%%
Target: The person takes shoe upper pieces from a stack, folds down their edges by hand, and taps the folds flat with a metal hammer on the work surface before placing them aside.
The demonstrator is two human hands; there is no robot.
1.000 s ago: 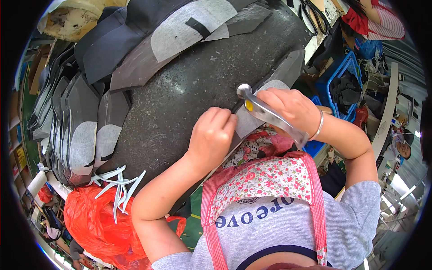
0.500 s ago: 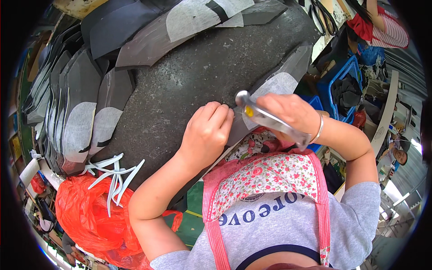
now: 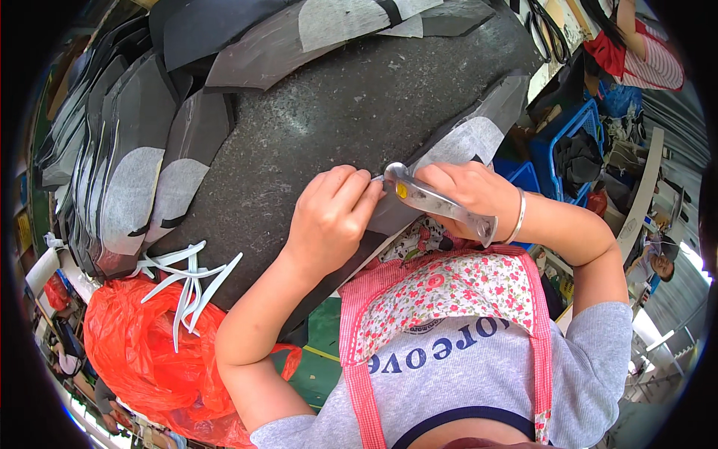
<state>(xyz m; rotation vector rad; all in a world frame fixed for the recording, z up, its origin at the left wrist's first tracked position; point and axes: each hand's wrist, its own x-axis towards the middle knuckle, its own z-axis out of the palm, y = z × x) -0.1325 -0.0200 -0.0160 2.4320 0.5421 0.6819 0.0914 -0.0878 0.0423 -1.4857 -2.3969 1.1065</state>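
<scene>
Steel hammer has closed in on the left hand's fingertips since the earlier frame. Left pinches a thin pale piece; right hand grips the hammer. Beneath: dark grey panel, counter's near edge. White strips left, stacked panels beyond.
</scene>
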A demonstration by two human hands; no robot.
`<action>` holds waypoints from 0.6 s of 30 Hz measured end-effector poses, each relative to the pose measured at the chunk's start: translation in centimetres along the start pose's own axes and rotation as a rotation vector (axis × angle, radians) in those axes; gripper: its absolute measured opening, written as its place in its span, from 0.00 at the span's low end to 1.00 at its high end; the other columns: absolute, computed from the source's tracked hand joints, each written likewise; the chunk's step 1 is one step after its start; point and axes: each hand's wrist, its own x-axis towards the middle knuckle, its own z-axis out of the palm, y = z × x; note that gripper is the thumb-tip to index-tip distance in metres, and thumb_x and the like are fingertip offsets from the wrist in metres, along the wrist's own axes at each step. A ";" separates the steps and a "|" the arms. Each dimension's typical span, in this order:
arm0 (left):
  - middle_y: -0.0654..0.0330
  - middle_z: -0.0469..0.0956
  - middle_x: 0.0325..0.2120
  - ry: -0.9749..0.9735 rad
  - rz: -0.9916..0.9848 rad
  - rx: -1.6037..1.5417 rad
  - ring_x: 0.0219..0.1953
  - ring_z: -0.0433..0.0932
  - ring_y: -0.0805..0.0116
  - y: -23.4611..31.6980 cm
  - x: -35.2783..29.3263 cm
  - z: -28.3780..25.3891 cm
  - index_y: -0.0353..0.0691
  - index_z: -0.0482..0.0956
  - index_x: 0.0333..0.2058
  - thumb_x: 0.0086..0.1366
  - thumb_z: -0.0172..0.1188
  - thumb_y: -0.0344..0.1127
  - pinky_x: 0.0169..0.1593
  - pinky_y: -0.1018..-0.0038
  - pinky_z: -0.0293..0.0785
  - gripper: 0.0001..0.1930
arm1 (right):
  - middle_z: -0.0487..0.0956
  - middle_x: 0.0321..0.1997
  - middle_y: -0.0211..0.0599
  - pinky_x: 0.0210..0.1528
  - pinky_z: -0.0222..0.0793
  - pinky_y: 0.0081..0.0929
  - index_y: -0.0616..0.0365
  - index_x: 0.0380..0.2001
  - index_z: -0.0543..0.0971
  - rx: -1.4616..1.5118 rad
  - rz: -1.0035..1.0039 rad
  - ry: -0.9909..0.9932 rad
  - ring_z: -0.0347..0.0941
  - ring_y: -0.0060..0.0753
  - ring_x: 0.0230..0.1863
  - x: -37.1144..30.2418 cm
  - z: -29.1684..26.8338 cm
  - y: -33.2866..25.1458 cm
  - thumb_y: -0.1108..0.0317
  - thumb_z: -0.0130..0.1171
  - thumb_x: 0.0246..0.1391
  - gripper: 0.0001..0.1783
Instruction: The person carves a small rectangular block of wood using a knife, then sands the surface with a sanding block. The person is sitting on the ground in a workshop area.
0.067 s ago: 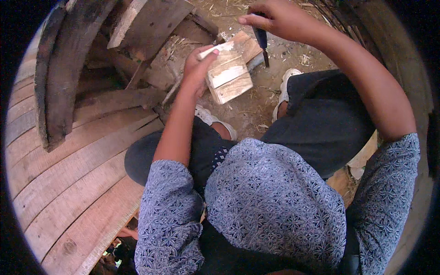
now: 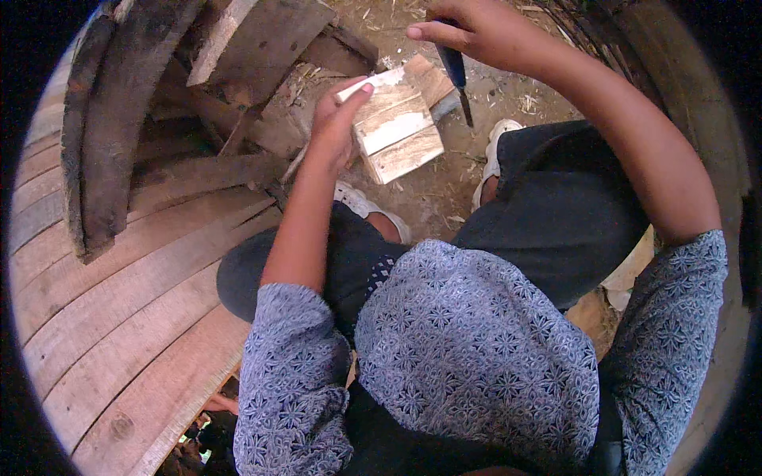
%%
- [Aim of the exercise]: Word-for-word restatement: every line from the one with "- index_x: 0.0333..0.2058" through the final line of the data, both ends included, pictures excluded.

- [Written answer]:
  - index_x: 0.0333..0.2058
  - thumb_x: 0.0086..0.1366
  - thumb_z: -0.0172..0.1188
  - thumb_y: -0.0344..0.1127
  - pinky_x: 0.0169..0.1593
  - pinky_y: -0.1018..-0.0038
  - pinky_z: -0.0293..0.0785
  - gripper: 0.0001..0.1930
arm1 (right):
  - middle_z: -0.0487..0.0956
  - middle_x: 0.0321..0.1997
  - middle_y: -0.0211..0.0599
  - pinky_x: 0.0210..0.1528
  - pinky_z: -0.0222..0.0793
  - pinky_y: 0.0081..0.0929
  - index_y: -0.0616..0.0365
  - index_x: 0.0380..0.2001
  - index_z: -0.0543..0.0971
  - rx: -1.4616..1.5118 rad
  - rz: -1.0035..1.0039 rad
  - ry: -0.9909..0.9932 rad
  - ring_z: -0.0347..0.0941
  - ring_y: -0.0060..0.0753
  - ring_x: 0.0230..0.1863
  - x: -37.1144..30.2418 cm
  - z: -29.1684..26.8338 cm
  - y: -33.2866..25.1458 cm
  - thumb_y: -0.1108..0.0317
  - thumb_z: -0.0130..0.1171
  - thumb_x: 0.0246..0.1391
  - gripper: 0.0001..0.1783
Instruction: The person carves a small rectangular block of wood using a knife, then sands the surface with a sanding block. The person is sitting on the ground in a workshop area.
0.067 s ago: 
now: 

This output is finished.